But for all their support and cultural cachet, the majority of the 5,000
or so charter schools nationwide appear to be no better, and in many
cases worse, than local public schools when measured by achievement on
standardized tests, according to experts citing years of research. Last
year one of the most comprehensive studies, by researchers from Stanford
University, found that fewer than one-fifth of charter schools
nationally offered a better education than comparable local schools,
almost half offered an equivalent education and more than a third, 37
percent, were “significantly worse.”
Although “charter schools have become a rallying cry for education
reformers,” the report, by the Center for Research on Education
Outcomes, warned, “this study reveals in unmistakable terms that, in the
aggregate, charter students are not faring as well” as students in
traditional schools.
Researchers for this study and others pointed to a successful minority
of charter schools — numbering perhaps in the hundreds — and these are
the ones around which celebrities and philanthropists rally, energized
by their narrowing of the achievement gap between poor minority students
and white students.
But with the Obama administration offering the most favorable climate
yet for charter schools, the challenge of reproducing high-flying
schools is giving even some advocates pause. Academically ambitious
leaders of the school choice movement have come to a hard recognition:
raising student achievement for poor urban children — what the most
fervent call a new civil rights campaign — is enormously difficult and
often expensive.
“I think many people settle and tend to let themselves off the hook,”
said Perry White, a former social worker who founded the Citizens’
Academy charter school in Cleveland in 1999 — naïvely, he now recognizes
— and has overseen its climb from an F on its state report card in 2003
to an A last year. “It took us a while to understand we needed a
no-excuses culture,” he said, one of “really sweating the small stuff.”

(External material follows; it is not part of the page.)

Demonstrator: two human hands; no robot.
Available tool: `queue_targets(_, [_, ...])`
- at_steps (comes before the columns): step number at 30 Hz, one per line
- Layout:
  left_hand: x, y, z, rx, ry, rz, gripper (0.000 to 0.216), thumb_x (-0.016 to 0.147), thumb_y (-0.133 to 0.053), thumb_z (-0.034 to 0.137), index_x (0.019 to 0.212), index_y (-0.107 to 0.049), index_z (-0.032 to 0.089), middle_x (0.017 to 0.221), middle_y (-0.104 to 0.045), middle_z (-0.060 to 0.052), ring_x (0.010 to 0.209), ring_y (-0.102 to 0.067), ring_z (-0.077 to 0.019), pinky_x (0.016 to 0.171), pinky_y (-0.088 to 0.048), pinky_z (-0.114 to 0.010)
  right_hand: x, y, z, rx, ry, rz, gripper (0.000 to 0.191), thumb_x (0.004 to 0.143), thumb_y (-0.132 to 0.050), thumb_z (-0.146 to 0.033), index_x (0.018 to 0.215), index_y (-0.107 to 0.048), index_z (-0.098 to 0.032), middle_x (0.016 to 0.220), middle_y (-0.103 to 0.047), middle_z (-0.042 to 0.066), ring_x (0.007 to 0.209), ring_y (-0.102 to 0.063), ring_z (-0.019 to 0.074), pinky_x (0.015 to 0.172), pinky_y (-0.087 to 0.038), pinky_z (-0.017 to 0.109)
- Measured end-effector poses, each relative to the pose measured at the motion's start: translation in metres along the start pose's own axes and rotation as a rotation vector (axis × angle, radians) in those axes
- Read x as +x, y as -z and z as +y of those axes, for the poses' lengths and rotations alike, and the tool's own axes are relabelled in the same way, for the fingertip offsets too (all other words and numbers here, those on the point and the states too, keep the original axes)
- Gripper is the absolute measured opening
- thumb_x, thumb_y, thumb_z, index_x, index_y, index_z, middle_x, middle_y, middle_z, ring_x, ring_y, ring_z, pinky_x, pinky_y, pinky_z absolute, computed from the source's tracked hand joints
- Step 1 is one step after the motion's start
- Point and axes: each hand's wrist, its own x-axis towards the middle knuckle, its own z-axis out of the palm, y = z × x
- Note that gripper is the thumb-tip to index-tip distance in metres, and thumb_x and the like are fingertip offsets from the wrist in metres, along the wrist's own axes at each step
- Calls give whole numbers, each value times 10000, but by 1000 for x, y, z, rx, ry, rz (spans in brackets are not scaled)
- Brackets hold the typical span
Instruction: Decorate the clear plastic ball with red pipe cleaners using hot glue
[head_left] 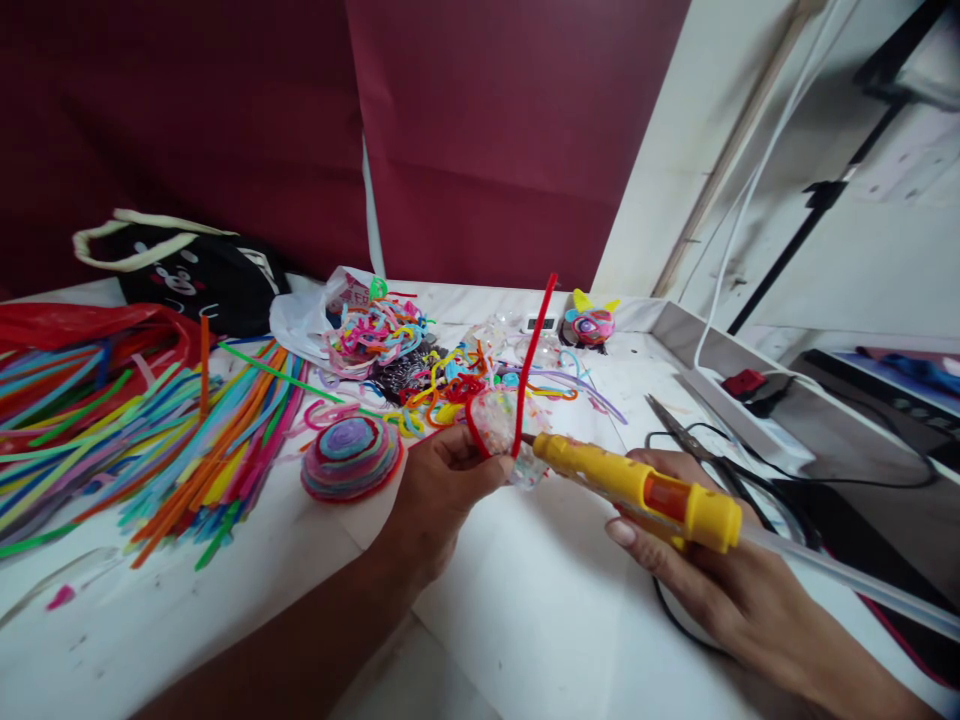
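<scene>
Pinching clear ball (498, 422) in left hand (439, 492), right hand (720, 585) clasping glue gun (637, 487)

**Craft worktable, hobby corner, domestic in look.** White tabletop (540, 610) set against a dark red fabric backdrop (487, 130) at 12 o'clock.

Evidence:
- Spread of straight multicoloured chenille stems (150, 440), 9 o'clock.
- Heap of curled multicoloured stem offcuts (420, 370), 12 o'clock.
- 1 round coiled pastel stem disc (350, 458), centre-left.
- 1 small pink stem figure with yellow ears (590, 325), 1 o'clock.
- 1 yellow plastic hot-glue gun (637, 487), centre.
- 1 pair of steel scissors (682, 430) and 1 white power strip with red switch (742, 400), 3 o'clock.
- 1 black cloth tote bag with cartoon bear face (195, 275), 10 o'clock.
</scene>
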Motion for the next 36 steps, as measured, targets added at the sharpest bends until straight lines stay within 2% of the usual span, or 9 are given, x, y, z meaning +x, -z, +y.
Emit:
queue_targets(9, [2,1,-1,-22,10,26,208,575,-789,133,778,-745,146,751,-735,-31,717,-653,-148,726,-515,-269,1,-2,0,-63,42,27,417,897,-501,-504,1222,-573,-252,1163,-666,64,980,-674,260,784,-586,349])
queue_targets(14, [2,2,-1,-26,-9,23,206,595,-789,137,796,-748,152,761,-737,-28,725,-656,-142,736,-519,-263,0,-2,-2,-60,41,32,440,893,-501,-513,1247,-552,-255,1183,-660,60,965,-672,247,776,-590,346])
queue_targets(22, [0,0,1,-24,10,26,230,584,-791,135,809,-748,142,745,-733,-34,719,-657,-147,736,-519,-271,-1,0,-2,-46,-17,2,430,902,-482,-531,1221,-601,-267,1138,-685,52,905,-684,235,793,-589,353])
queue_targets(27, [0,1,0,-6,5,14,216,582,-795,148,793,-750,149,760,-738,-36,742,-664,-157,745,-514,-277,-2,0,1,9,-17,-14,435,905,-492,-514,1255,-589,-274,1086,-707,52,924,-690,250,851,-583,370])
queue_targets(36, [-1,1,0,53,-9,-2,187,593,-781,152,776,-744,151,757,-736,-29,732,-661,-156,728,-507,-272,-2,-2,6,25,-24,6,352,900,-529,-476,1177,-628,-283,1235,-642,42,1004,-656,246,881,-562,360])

Visits to half a dozen charter schools in Cleveland and New York State
show that high- and low-performing schools often seem to take pages from
the same playbook. They require student uniforms, a longer day and
academic year, frequent testing to measure learning, and tutoring for
students who fall behind. They imitate one another in superficial ways,
too, like hanging inspirational banners: “This Is Where We’re Headed. To
College!” say posters in the hall of the Williamsburg Collegiate
Charter School in Brooklyn, with campus scenes of a chemistry lab and
big-time college sports.
But the differences in how schools are run, the way classes are taught
and how school culture is nourished are striking. It is like watching
two couples dance a tango, one with poise and precision, the other
stumbling to execute the intricate footwork.
A High-Flying School
At Williamsburg Collegiate, whose middle school students annually
outscore the district and city averages on state tests, Jason Skeeter
stood before his math students the other day as tightly coiled as a
drill sergeant. He issued instructions in a loud, slightly fearsome
voice, without an extra word or gesture. “Five minutes on the clock,” he
told the 26 fifth graders, as they began a “Do Now” review sheet on
least common denominators.
On the whiteboard, an agenda told students precisely what to expect for
the 60-minute period. Mr. Skeeter placed his digital Teach Timer on an
overhead projector so the countdown was visible to all. When the buzzer
sounded, he announced, “Hold ’em up,” and students raised their pencils.
“Clap if you’re with me,” he said, clapping twice to snap students to
attention. The class responded with a ritual double-stomp of the feet
and a hand clap.
Mr. Skeeter, 30, a stocky man in a dark blue shirt and tie, moved
swiftly to a second timed exercise, the “Mad Minute,” 60 multiplication
problems in 60 seconds.
“Pencils down,” he ordered after the minute was up. “Switch papers with
your partner.”
The teacher read aloud the 60 answers. “Hands on your head when you’re
done counting” correct answers, he told students. He started the timer
again as he called students’ names — DeAndre, Alejandro, Nakeri, Lyric —
typing their scores into a laptop. He announced the class average:
37.86.
“Brian Leventer,” he said, making what the school calls a cold call to
one student rather than looking for a raised hand, “what does it round
to?”
“Thirty-eight.”
“Thirty-eight is correct,” Mr. Skeeter said. The class had fallen two
points shy of fifth graders in a rival class. “Close, close, close,” the
teacher said.
At Williamsburg Collegiate, everything is measured, everything is
compared, graphed and displayed publicly. Besides academics, students
compete for merit points for good behavior and receive demerits for
absent homework or disrespect. The school drills students on posture and
clear speaking, known as SLANT, shorthand for “Sit up straight. Listen.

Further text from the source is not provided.